• Exercise brief
Keep the pictures out, and restate the listing that follows exactly as written.

• Data segment

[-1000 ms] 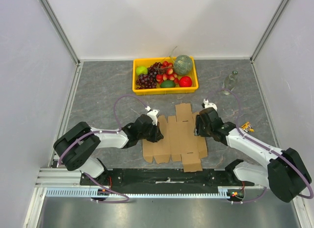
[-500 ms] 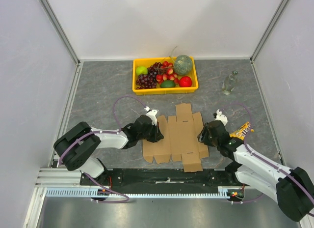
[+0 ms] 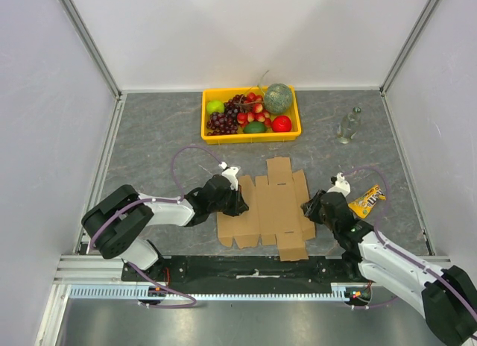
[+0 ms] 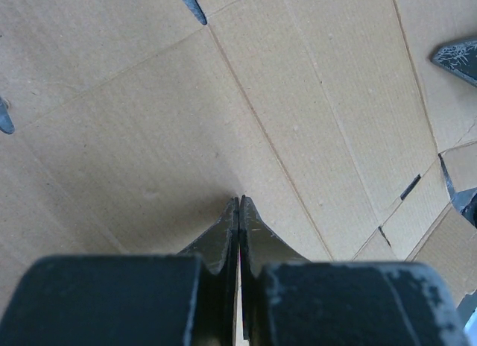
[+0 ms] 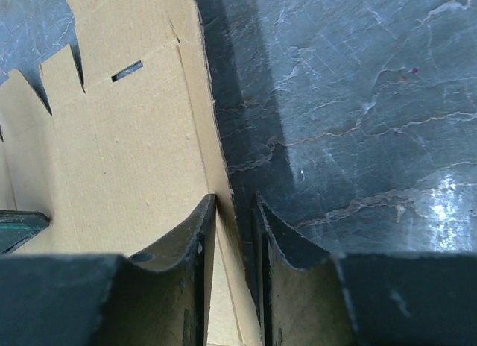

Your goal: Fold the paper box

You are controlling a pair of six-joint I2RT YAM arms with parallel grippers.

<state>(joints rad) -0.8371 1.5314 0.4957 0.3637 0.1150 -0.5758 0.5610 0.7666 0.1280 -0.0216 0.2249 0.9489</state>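
Paper box: plain brown corrugated sheet, unfolded, flaps and slots cut along edges. Lies on table near arm bases, between both grippers. Left gripper: pressed together, tips on sheet. Right gripper: fingers slightly apart astride right edge.

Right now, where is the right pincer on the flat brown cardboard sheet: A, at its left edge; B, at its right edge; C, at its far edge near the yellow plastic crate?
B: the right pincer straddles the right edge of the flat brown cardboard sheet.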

• Solution to the exercise
[-1000 ms] 
[-500 ms] 
[+0 ms] 
[+0 ms] 
[+0 ms] 

Your goal: Fold the paper box

You are controlling a pair of six-joint I2RT YAM arms with parallel grippers.

<state>(joints rad) -0.8371 1.5314 0.4957 0.3637 0.1150 -0.5758 0.5610 0.7666 0.1280 -0.0216 0.2249 0.9489</state>
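Paper box: plain brown corrugated sheet, unfolded, flaps and slots cut along edges. Lies on table near arm bases, between both grippers. Left gripper: pressed together, tips on sheet. Right gripper: fingers slightly apart astride right edge.

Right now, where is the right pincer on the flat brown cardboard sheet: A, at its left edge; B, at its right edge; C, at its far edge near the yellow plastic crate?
B: the right pincer straddles the right edge of the flat brown cardboard sheet.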

The requested output has now been given in full.